## THE TASK:
Among the lines below, keep only those from the one containing "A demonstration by" through the one containing "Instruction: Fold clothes", and reproduce them exactly.

*** SOURCE MATERIAL Section Begins ***

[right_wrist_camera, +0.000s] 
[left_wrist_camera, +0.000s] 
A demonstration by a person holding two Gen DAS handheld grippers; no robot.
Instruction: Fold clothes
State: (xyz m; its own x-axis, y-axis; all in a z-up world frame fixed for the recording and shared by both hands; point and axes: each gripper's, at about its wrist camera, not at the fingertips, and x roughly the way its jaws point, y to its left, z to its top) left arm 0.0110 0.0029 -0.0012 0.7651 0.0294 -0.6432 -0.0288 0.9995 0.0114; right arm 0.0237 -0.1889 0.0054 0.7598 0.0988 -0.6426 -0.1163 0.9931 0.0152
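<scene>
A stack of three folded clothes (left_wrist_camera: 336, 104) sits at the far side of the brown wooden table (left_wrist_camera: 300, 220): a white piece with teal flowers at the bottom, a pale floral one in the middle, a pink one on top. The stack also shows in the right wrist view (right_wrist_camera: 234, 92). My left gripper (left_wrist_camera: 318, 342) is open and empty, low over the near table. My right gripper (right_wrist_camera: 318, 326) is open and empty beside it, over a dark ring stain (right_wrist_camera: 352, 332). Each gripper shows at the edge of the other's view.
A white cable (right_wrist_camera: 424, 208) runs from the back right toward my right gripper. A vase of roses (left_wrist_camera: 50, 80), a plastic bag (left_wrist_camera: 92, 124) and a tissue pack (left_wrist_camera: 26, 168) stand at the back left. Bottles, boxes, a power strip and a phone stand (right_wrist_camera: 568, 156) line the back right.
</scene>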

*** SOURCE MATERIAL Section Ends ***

## RESPONSE TO THE TASK:
A demonstration by a person holding two Gen DAS handheld grippers; no robot.
Instruction: Fold clothes

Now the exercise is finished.